=== Task goal ===
Nothing outside the lines below from the one containing "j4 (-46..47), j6" through the one containing "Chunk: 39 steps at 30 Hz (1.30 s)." is to be printed; print those exactly, ends included, and drop the pictures.

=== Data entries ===
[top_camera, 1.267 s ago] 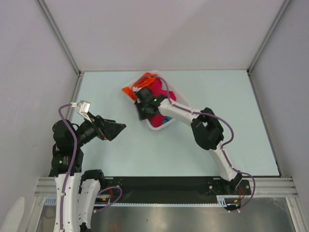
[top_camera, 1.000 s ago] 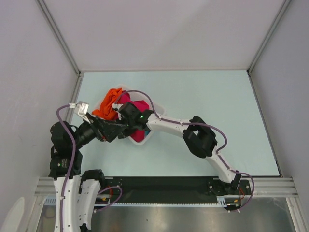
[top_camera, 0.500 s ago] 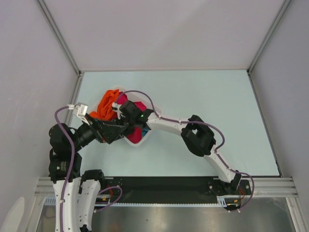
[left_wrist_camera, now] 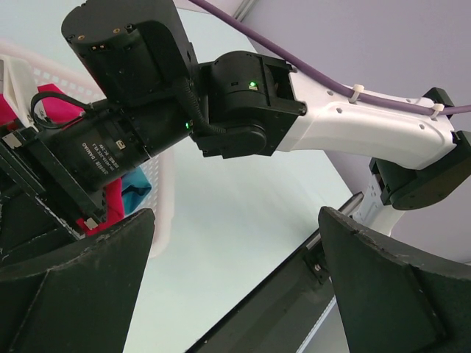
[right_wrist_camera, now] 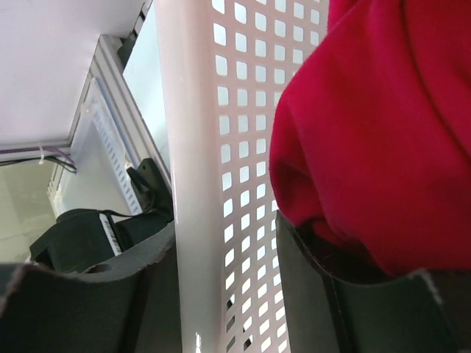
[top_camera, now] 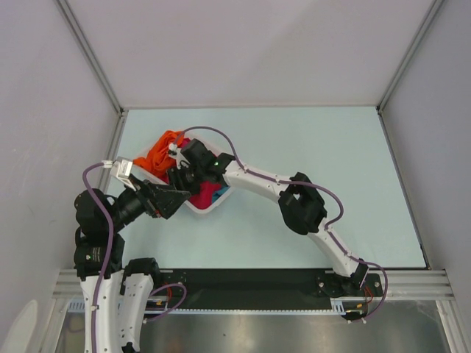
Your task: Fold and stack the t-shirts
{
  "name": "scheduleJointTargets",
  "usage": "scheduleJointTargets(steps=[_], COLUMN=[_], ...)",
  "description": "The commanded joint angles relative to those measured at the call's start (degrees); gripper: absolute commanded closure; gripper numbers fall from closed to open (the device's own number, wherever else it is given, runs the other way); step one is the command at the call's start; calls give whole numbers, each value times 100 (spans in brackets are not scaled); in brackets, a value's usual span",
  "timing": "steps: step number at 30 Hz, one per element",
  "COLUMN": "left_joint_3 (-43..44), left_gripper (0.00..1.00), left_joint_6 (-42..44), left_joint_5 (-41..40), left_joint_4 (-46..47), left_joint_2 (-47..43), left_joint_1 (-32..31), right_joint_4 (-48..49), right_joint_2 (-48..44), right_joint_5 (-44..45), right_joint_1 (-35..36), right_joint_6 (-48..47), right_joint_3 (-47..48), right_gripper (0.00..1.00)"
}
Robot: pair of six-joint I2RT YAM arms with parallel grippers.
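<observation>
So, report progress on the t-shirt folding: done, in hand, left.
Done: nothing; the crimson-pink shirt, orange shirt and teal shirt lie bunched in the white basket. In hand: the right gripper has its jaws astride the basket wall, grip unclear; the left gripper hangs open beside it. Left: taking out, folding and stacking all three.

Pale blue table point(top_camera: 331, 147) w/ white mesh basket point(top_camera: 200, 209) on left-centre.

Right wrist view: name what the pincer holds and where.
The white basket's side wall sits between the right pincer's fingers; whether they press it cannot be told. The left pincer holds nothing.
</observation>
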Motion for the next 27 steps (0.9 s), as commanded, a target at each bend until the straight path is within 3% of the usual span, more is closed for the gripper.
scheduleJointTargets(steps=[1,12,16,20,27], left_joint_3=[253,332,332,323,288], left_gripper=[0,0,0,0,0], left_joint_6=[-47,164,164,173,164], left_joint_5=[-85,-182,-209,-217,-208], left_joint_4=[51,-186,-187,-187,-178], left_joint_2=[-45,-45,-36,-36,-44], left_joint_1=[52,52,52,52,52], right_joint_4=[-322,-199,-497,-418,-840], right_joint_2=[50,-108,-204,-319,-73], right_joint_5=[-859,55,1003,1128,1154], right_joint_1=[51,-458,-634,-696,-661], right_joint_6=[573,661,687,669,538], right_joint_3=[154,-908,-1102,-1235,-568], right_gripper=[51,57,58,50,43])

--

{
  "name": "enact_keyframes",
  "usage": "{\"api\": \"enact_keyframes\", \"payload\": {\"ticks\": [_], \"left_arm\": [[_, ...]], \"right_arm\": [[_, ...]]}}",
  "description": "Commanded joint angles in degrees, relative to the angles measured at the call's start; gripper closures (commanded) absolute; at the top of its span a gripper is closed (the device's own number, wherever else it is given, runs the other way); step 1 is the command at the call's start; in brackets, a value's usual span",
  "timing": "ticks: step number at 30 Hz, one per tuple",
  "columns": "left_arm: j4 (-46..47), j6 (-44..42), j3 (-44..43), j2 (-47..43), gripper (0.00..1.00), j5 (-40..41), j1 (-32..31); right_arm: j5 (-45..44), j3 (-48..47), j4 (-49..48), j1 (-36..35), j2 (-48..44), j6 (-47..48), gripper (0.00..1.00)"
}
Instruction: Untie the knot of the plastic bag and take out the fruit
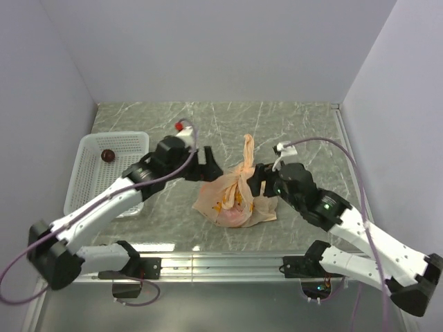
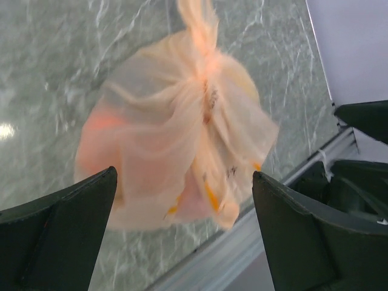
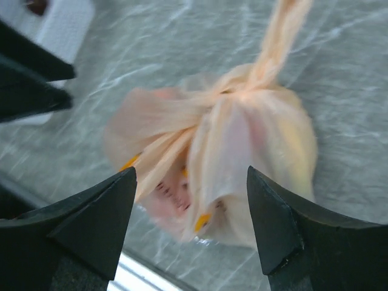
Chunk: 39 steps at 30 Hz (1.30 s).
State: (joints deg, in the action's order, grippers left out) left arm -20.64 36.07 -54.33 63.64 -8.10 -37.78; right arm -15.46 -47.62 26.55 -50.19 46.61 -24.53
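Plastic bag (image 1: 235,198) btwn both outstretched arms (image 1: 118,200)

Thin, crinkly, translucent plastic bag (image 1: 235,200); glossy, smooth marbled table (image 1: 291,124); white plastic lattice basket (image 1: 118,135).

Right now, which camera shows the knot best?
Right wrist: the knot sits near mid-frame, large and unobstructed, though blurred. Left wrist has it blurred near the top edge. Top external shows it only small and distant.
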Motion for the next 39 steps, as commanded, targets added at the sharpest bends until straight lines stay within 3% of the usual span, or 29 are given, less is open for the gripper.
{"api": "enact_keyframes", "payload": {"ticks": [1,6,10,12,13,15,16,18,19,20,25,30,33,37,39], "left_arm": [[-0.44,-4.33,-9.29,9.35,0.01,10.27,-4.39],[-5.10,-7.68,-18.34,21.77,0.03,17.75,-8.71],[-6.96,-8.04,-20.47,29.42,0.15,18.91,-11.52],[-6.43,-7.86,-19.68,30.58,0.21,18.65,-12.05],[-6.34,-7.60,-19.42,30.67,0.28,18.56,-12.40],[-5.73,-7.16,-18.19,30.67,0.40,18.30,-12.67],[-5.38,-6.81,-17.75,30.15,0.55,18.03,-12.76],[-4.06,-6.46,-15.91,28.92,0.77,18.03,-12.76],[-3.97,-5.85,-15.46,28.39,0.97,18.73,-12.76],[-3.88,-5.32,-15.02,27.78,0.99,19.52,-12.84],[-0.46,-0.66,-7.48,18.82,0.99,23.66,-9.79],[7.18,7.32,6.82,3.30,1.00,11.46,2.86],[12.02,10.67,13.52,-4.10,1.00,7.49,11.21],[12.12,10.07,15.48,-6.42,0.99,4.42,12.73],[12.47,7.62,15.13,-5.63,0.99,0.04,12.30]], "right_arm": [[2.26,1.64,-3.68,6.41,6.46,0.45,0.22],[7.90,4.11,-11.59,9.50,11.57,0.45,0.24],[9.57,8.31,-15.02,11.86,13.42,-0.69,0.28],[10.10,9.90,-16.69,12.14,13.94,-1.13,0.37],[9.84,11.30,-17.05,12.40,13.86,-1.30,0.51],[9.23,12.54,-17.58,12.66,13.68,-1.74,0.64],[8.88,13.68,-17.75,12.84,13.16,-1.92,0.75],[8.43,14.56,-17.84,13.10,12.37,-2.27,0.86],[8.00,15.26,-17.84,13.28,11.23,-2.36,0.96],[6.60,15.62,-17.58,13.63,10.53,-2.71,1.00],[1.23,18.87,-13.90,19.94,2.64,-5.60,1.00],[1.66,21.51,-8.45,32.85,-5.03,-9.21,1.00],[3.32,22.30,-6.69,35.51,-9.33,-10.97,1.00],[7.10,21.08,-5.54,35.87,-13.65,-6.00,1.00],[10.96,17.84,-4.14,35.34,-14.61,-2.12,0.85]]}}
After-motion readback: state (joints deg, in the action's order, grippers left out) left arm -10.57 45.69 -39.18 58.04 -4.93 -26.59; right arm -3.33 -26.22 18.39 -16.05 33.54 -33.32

=== Answer box ===
  "columns": "left_arm: j4 (-46..47), j6 (-44..42), j3 (-44..43), j2 (-47..43), gripper (0.00..1.00), j5 (-40..41), j1 (-32..31); right_arm: j5 (-45..44), j3 (-48..47), j4 (-49..48), j1 (-36..35), j2 (-48..44), j6 (-47..48), gripper (0.00..1.00)"
}
Instruction: Untie the knot of the plastic bag and take out the fruit
Chunk: 39 steps at 30 Hz (1.30 s).

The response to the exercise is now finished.